Euro dollar is making some efforts to recover after starting with a gap and diving to a 7 month low. The growing fears about a messy Greek default and the implications for banks weigh heavily on the common currency.
Here’s a quick update on technicals, fundamentals and what’s going on in the markets.
- Asian session: A very hectic session saw the pair start 50 pips lower than the close on Friday, fall to 1.3550 and recover, but without closing the gap..
- Current range: 1.3570 to 1.3630
- Further levels in both directions: Below 1.3570, 1.3510, 1.3440, 1.3350, 1.3250.
- Above: 1.3630, 1.3750, 1.3838, 1.3950, 1.4030
- The really critical line of support is 1.3440. Lines before this one are minor.
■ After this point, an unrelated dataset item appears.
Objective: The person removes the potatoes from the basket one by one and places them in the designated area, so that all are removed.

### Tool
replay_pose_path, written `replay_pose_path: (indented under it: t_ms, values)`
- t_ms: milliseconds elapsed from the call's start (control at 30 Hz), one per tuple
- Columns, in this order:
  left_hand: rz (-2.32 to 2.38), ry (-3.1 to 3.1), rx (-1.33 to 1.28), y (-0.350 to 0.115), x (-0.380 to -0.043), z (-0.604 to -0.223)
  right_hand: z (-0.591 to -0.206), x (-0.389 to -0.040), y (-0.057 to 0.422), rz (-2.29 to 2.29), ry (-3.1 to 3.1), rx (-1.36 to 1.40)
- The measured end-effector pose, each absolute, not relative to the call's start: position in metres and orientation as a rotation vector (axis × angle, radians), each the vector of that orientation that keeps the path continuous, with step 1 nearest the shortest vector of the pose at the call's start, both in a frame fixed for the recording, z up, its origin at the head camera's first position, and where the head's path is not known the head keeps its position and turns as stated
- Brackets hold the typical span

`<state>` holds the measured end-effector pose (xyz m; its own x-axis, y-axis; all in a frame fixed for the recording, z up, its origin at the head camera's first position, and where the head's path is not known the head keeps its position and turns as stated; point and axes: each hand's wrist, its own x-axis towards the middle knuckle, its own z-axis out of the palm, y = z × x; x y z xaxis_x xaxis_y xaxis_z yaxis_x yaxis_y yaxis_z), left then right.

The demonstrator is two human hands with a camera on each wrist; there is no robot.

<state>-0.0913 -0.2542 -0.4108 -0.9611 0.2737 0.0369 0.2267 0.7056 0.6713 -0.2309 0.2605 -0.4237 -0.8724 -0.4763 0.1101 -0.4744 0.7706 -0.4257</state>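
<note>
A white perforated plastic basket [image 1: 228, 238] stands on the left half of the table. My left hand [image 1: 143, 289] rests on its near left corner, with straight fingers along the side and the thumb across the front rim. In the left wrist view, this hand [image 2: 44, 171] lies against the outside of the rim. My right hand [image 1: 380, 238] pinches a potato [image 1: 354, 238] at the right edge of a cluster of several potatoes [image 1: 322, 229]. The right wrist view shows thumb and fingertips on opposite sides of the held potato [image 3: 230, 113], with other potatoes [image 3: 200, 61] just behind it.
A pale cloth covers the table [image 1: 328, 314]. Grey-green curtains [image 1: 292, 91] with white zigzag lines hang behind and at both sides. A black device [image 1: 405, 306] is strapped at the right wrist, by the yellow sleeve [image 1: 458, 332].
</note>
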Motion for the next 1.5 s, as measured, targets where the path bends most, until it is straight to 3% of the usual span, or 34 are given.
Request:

- The 1.3630 to 1.3650 area, where the Sunday gap lies, is serious resistance now.
Euro/Dollar licking its wounds – click on the graph to enlarge.
- 20:00 US FOMC member Richard Fisher talks. Hawkish tone likely.
* All times are GMT.
For more events later in the week, see the Euro to dollar forecast
- Greek default getting closer: One German minister said that a Greek default isn’t “taboo”. While more senior figures say that a default is bad and that Germany is working to avoid it, the German finance ministry is already working on plans to bail out the banks in two scenarios of a Greek default: one with Greece remaining in the euro zone, and another with Greece out of it.
- Last minute effort by Greece: The Greek Prime Minister needed a lot of security forces to protect him during a speech on Saturday. He said that Greece has done enough. On Sunday, his finance minister laid out a plan to impose a property tax that would close the 2 billion euros gap that the country has. Will it pass? Greeks are quite unhappy with this.
- Banks in trouble: Also French banks are trying to calm investors. After BNP Paribas issued a statement last week, Societe Generale, which is heavily leveraged, released an unusual statement in an effort to calm investors. Bank shares in all of Europe are plunging. This weighs on the euro as well.
- Trichet significantly lowers forecast: The president of the ECB said that there are downside risks to growth and no inflation risks. This is a significant change. He refused to discuss rate cuts, in a long and somewhat amusing press conference. See Trichet’s highlights. All in all, he took the euro one leg lower during the speech. The pair continued south afterward.
- Obama announces job plan: The president of the US laid out his jobs plan, worth $447 billion. The funding for the program will be presented this week, and it is uncertain if it will pass. Impact on currencies was minor.
- Lower chance of QE3 US ISM Non-Manufacturing PMIcame out better than expected and lowered the expectations for QE3. Bernanke said he has a set of tools, but didn’t provide specifics. It seems that “Operation Twist”, lowering long term yields is the preferred action by the Fed.
- Swiss sugar rush: The SNB decided to set a floor of 1.20 in EUR/CHF in order to help the economy. In the meantime, this move is enjoys a really great success. A high value of EUR/CHF above the 1.20 floor allows for more falls in EUR/USD.